**Records supplied:**
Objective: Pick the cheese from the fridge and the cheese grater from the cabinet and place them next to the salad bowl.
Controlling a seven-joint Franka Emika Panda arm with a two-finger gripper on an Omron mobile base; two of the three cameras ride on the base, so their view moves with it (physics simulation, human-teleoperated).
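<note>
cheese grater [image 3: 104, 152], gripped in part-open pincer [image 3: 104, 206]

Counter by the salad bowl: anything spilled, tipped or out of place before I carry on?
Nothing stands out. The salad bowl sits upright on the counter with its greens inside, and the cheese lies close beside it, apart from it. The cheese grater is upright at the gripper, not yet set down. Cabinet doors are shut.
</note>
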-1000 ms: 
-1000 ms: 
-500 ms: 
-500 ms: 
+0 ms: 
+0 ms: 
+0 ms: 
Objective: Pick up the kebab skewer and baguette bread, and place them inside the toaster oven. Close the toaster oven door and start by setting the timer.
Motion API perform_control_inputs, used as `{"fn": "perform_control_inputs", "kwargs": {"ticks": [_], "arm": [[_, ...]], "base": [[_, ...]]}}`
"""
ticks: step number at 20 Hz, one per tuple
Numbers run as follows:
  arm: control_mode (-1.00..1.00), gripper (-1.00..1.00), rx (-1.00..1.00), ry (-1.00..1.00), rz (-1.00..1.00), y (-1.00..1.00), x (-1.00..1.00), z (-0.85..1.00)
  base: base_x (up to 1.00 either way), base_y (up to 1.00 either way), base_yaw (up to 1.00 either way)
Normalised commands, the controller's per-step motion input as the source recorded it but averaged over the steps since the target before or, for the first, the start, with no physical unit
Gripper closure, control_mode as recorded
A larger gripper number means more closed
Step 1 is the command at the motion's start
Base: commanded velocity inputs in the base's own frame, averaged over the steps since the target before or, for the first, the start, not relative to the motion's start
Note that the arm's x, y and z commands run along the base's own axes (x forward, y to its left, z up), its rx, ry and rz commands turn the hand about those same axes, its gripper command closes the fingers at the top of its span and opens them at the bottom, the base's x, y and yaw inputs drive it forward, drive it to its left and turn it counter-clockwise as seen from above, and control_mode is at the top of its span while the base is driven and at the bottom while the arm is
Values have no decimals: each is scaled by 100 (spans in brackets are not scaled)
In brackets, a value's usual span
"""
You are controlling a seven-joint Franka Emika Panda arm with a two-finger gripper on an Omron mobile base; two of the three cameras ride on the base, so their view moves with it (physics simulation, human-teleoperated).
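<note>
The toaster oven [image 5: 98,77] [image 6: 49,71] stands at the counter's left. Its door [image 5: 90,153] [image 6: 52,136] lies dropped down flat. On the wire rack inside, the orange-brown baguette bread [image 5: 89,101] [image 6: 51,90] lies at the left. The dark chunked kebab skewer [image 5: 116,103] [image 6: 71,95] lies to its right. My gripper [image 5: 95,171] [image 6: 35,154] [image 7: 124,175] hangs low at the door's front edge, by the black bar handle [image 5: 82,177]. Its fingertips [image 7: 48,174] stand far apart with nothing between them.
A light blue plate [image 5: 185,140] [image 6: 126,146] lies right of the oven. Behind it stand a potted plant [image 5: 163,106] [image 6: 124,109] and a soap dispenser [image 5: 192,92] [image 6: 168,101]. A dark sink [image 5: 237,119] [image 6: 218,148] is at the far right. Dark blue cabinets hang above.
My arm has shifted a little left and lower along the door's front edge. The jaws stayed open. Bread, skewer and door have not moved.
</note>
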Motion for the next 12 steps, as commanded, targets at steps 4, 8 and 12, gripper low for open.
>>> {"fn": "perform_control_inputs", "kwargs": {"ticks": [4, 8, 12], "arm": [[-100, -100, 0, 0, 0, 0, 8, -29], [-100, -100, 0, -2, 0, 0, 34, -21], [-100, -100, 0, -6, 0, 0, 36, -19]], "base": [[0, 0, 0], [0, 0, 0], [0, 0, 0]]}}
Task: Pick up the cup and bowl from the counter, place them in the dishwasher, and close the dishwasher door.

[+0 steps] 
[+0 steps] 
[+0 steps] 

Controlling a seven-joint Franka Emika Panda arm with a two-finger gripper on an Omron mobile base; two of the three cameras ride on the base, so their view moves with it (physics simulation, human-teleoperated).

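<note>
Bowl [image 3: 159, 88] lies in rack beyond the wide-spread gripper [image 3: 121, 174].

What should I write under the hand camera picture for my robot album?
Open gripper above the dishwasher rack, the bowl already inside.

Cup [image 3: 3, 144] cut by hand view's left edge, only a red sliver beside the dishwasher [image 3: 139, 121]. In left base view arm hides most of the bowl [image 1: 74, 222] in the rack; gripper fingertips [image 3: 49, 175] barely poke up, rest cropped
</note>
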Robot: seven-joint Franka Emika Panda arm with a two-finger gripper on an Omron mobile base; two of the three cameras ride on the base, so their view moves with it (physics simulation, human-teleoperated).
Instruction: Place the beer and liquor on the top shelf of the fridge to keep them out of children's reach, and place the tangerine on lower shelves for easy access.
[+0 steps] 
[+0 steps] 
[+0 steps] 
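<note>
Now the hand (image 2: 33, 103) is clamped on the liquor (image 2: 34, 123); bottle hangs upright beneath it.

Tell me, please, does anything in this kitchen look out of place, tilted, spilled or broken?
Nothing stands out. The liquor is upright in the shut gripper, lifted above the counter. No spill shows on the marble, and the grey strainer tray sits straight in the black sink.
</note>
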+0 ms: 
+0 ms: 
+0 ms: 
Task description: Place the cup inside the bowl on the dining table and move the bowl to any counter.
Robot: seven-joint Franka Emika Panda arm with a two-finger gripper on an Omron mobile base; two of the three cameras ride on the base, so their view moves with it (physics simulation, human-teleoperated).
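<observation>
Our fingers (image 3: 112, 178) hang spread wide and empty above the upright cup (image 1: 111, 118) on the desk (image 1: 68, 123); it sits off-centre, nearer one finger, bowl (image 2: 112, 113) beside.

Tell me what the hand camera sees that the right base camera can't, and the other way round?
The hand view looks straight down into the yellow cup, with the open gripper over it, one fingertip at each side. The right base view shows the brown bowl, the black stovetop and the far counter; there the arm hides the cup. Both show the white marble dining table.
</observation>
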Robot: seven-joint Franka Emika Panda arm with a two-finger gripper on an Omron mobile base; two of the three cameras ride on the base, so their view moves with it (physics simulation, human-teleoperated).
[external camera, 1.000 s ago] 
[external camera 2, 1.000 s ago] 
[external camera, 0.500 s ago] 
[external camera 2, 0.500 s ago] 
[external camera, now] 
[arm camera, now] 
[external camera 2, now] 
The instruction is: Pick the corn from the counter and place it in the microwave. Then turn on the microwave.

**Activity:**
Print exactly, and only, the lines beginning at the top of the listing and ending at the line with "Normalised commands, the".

**Task response:**
Objective: Pick the cheese from the fridge and the cheese grater from the cabinet and place them next to the salad bowl.
Controlling a seven-joint Franka Emika Panda arm with a two-finger gripper on an Omron mobile base; two of the three cameras ride on the base, so their view moves with it (physics simulation, human-teleoperated).
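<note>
cheese grater [image 3: 104, 152], gripped in part-open pincer [image 3: 104, 206]

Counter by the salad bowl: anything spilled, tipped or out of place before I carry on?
Nothing stands out. The salad bowl sits upright on the counter with its greens inside, and the cheese lies close beside it, apart from it. The cheese grater is upright at the gripper, not yet set down. Cabinet doors are shut.
</note>
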-1000 ms: 
-1000 ms: 
-500 ms: 
-500 ms: 
+0 ms: 
+0 ms: 
+0 ms: 
Objective: Pick up the kebab skewer and baguette bread, and place them inside the toaster oven. Close the toaster oven door and start by setting the timer.
Motion API perform_control_inputs, used as `{"fn": "perform_control_inputs", "kwargs": {"ticks": [_], "arm": [[_, ...]], "base": [[_, ...]]}}`
"""
ticks: step number at 20 Hz, one per tuple
Numbers run as follows:
  arm: control_mode (-1.00..1.00), gripper (-1.00..1.00), rx (-1.00..1.00), ry (-1.00..1.00), rz (-1.00..1.00), y (-1.00..1.00), x (-1.00..1.00), z (-0.85..1.00)
  base: base_x (up to 1.00 either way), base_y (up to 1.00 either way), base_yaw (up to 1.00 either way)
Normalised commands, the controller's per-step motion input as the source recorded it but averaged over the steps since the target before or, for the first, the start, with no physical unit

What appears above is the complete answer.